In court papers filed on Wednesday, Brazos asked Chief U.S. Bankruptcy Judge David Jones in Houston to issue a partial summary judgment ruling on the matter, which it first raised in a lawsuit filed in August as part of its bankruptcy against the Electric Reliability Council of Texas Inc(ERCOT) over a $2 billion bill it received after the February storm.
Brazos, represented by Norton Rose Fulbright and O’Melveny & Myers, says deciding the pricing dispute quickly will narrow the scope of any further trial over the bill and help it develop a reorganization plan.

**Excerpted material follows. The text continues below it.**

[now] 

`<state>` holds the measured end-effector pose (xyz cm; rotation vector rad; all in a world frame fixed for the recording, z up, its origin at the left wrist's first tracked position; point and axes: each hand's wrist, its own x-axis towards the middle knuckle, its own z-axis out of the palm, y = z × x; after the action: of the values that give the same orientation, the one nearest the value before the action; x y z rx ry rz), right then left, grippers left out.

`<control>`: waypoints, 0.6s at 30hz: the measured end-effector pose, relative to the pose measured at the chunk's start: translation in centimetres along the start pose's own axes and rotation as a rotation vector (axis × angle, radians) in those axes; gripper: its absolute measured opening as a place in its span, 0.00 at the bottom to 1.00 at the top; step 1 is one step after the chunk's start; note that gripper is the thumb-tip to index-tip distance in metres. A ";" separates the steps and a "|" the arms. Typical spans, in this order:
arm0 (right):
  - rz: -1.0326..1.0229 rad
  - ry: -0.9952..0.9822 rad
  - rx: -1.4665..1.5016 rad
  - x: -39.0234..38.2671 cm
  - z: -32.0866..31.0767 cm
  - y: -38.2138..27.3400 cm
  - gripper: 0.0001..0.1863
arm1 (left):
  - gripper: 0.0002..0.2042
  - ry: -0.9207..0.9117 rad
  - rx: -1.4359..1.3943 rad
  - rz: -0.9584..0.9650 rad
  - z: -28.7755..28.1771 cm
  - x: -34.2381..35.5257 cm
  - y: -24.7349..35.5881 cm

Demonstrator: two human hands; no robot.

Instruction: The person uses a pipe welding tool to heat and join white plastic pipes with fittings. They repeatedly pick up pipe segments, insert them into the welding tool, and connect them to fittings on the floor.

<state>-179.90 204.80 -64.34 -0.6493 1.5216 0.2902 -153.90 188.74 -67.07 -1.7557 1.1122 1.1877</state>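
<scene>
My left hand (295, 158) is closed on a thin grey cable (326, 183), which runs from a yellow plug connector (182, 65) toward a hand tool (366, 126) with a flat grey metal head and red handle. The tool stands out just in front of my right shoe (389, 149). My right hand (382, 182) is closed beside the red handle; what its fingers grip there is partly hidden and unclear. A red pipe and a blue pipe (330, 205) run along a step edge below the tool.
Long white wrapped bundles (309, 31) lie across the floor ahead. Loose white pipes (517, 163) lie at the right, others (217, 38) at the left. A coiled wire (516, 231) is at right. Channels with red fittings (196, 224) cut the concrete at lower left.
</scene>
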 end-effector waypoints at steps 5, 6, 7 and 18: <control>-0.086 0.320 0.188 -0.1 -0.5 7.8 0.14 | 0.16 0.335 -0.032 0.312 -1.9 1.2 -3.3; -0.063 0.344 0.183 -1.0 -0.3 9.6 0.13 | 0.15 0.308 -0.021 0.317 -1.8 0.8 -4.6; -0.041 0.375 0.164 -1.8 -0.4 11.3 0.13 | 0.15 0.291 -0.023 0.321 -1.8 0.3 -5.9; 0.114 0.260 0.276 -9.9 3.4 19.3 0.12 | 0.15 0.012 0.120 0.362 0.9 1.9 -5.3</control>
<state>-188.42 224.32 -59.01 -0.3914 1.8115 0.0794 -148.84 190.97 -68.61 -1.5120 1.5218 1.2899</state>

Brazos, the largest and oldest electric co-op in Texas, filed for Chapter 11 protection in March after it was hit with the massive bill. The bill for the seven days the storm lasted is nearly three times the co-op’s total power cost from 2020, which was $774 million, according to court papers. For several days during the storm, ERCOT set electricity prices at $9,000 per megawatt hour.
The co-op is now arguing that ERCOT breached its market participant agreement with it by implementing energy rates that do not comply with that contract, which requires rates to be set according to ERCOT’s own protocols in effect at the time. Under certain circumstances, scarcity pricing mechanism can be put into effect to increase prices during energy shortages.
But the ERCOT protocols did not include “firm load shed” or rolling blackouts as a scarcity pricing trigger at the time of the storm, Brazos said in its August complaint. Without that trigger, the co-op said, ERCOT did not have the authority to increase prices to the extent it did during the storm.
Had the electric operator complied with the protocols Brazos says were in place during the storm, the prices would have averaged around $2,404 per megawatt hour, the co-op said in its complaint.